→ **GOAL OF THE EXERCISE**
Starting at the line below holding "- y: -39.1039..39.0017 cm" and stopping at the line holding "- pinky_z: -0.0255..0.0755", print every line exactly, both ends included, and leave the rest out.
(Beginning of LISTED RECORDS)
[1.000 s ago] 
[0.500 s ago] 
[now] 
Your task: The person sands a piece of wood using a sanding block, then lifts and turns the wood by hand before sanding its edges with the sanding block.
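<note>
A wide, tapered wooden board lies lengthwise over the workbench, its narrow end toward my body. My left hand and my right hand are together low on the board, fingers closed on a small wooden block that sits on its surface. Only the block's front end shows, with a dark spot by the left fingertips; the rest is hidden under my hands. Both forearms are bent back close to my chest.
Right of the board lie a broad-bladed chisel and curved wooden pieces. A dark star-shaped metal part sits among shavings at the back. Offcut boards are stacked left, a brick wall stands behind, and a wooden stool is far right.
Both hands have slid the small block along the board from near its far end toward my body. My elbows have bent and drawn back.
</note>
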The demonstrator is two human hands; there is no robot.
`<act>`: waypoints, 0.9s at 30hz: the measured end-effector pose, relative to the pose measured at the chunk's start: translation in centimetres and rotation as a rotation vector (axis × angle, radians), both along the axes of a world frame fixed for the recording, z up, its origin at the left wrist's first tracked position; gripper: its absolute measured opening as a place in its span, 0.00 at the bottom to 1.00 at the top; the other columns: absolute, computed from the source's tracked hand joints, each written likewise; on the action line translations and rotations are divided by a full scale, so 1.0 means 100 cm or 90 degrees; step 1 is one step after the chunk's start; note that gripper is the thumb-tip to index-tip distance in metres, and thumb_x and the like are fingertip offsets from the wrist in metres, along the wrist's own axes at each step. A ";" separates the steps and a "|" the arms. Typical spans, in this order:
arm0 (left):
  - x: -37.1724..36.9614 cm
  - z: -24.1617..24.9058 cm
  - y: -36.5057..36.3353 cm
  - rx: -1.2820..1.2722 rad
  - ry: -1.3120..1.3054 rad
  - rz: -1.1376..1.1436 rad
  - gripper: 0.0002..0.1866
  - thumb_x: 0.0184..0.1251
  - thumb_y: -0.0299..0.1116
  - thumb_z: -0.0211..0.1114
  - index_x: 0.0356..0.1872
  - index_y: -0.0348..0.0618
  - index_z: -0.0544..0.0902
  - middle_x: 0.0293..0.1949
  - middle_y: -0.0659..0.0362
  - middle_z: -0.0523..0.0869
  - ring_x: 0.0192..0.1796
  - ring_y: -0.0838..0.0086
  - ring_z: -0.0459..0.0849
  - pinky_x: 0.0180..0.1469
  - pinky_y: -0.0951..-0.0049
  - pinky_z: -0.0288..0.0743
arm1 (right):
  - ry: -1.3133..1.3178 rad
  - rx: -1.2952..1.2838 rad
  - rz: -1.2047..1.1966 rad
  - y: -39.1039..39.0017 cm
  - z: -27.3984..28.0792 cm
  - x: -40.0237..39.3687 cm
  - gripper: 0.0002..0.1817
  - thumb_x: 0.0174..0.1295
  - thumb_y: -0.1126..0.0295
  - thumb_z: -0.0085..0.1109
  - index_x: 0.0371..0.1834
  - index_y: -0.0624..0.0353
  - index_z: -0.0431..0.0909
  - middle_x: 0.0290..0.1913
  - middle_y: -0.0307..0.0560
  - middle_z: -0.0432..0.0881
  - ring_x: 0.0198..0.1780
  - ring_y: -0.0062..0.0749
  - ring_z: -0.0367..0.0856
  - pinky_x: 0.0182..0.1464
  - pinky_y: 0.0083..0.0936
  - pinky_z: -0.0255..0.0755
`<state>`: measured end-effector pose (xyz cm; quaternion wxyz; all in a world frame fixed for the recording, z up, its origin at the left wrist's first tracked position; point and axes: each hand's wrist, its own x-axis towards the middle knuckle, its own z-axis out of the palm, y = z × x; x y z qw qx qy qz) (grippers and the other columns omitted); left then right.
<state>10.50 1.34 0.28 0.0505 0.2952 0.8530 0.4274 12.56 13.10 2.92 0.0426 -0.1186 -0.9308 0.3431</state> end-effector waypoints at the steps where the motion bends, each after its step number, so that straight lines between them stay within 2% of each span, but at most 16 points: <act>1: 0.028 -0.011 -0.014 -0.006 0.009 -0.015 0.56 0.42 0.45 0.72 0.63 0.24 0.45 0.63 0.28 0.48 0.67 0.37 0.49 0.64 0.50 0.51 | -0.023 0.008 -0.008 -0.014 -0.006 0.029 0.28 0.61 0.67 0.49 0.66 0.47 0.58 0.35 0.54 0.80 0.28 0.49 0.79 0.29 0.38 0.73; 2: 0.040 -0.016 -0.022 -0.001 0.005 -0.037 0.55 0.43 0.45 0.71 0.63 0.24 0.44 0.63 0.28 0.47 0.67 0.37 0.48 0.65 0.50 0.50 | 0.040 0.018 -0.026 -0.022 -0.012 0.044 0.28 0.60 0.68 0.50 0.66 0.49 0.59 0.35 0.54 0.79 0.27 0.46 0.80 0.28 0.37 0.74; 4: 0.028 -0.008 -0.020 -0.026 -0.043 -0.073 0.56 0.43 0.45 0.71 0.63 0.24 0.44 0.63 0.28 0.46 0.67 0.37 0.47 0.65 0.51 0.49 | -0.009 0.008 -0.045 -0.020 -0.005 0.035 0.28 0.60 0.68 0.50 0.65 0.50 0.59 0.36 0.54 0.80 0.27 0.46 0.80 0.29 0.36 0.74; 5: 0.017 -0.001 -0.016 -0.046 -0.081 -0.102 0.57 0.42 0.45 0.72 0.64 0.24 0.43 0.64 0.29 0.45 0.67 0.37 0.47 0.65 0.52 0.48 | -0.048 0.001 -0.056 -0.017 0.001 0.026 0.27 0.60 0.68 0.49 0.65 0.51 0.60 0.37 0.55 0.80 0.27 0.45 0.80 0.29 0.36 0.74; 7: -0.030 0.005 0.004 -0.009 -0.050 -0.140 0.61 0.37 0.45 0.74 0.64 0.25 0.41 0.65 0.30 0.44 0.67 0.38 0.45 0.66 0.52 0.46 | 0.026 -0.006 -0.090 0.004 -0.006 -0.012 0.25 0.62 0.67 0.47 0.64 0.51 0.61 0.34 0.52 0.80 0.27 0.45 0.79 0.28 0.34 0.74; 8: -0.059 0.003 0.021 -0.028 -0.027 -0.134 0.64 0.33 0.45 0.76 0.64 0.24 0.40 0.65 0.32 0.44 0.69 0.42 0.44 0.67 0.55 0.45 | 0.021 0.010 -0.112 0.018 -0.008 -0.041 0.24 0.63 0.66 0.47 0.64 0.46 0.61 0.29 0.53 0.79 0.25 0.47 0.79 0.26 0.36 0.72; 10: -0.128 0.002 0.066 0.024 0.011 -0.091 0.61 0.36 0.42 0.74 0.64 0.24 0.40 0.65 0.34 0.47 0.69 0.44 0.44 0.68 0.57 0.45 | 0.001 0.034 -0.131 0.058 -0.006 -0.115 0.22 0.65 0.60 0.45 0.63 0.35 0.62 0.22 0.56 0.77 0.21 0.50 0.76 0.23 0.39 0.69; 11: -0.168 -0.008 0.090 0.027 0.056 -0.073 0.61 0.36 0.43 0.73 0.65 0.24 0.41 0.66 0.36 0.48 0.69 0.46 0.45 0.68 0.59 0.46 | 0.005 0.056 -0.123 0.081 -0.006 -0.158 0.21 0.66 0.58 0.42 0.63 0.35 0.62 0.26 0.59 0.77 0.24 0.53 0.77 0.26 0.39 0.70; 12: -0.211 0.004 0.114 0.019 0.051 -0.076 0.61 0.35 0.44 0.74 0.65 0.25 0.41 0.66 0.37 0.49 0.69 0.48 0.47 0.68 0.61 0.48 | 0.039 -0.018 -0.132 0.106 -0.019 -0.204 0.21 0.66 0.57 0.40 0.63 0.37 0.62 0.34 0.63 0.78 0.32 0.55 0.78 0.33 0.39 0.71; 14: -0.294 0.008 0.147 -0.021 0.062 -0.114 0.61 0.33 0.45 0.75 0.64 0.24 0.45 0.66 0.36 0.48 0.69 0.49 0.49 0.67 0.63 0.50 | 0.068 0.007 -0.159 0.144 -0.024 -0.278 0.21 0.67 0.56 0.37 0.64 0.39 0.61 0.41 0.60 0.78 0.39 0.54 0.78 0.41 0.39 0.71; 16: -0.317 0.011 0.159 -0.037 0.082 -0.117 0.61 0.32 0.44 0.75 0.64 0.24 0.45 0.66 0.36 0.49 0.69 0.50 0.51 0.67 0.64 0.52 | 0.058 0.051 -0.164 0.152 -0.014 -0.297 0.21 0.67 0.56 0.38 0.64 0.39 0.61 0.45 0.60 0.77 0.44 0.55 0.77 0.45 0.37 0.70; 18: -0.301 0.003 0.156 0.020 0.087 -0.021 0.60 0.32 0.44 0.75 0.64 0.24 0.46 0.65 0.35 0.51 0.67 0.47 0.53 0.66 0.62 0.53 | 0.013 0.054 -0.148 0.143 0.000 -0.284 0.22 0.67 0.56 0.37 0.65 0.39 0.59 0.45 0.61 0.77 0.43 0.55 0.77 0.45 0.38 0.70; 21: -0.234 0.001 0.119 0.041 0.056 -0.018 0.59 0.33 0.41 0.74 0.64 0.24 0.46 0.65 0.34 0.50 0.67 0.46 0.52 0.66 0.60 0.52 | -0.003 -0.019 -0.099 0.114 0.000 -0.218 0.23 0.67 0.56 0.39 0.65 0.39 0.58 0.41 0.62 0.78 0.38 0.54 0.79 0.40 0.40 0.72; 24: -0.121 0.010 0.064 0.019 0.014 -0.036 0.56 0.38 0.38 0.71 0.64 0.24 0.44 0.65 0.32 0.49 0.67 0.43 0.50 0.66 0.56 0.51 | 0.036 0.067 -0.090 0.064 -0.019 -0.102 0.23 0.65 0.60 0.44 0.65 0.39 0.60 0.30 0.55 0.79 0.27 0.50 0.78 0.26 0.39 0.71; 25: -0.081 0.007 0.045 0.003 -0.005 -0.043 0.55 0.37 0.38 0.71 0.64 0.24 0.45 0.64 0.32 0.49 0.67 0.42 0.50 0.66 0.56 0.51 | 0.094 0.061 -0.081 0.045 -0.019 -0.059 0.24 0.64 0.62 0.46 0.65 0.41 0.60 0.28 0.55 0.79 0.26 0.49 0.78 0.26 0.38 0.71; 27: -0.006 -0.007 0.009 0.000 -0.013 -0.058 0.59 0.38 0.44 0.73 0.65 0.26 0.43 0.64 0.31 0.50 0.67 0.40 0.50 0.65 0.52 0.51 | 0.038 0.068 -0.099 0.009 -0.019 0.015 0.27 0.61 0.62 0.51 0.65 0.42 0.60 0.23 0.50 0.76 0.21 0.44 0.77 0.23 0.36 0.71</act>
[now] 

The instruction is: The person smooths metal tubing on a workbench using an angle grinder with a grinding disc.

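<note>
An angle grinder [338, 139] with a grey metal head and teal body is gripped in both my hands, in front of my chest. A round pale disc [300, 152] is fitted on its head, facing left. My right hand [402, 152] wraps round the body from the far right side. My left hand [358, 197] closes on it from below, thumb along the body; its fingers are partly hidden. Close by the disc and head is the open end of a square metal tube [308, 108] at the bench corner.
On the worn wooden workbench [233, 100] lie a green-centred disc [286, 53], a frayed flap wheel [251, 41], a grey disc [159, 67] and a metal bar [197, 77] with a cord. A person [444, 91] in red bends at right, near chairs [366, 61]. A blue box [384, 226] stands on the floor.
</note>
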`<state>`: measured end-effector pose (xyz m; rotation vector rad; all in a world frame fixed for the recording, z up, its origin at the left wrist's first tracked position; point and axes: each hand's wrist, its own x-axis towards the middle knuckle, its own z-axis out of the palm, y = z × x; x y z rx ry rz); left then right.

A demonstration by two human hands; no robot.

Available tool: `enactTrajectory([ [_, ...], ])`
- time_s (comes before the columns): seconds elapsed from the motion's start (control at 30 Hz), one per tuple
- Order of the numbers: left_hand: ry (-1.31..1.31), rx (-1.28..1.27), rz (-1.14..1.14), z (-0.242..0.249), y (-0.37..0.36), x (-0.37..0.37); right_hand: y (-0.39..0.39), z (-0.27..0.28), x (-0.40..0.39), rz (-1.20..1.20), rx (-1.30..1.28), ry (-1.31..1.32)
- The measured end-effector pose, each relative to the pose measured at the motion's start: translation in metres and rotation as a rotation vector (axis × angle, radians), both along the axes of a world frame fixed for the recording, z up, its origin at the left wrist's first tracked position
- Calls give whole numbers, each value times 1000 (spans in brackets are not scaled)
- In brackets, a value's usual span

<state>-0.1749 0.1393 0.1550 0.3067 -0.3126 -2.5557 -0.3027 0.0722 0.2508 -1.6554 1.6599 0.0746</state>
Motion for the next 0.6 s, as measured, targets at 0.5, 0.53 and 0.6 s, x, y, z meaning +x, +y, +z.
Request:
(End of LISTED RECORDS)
→ **ANSWER TO THIS EXERCISE**
  - y: -39.1039..39.0017 cm
  - z: -27.3984..28.0792 cm
  - x: -40.0237..39.3687 cm
  - gripper: 0.0002..0.1817
  - thumb_x: 0.0174..0.1295
  - thumb_y: -0.1126..0.0295
  - thumb_z: -0.0085..0.1109
  - index_x: 0.0371..0.1834
  - index_y: -0.0624..0.0353
  - index_z: -0.0431..0.0909
  - middle_x: 0.0290..0.1913
  - middle_y: -0.0307..0.0560
  - middle_z: -0.0432..0.0881
  - ring_x: 0.0198..0.1780
  - ring_y: -0.0062..0.0749
  - ring_z: -0.0367..0.0856
  - pinky_x: 0.0182..0.1464
  - pinky_y: 0.0083..0.0936
  - pinky_z: -0.0255..0.0755

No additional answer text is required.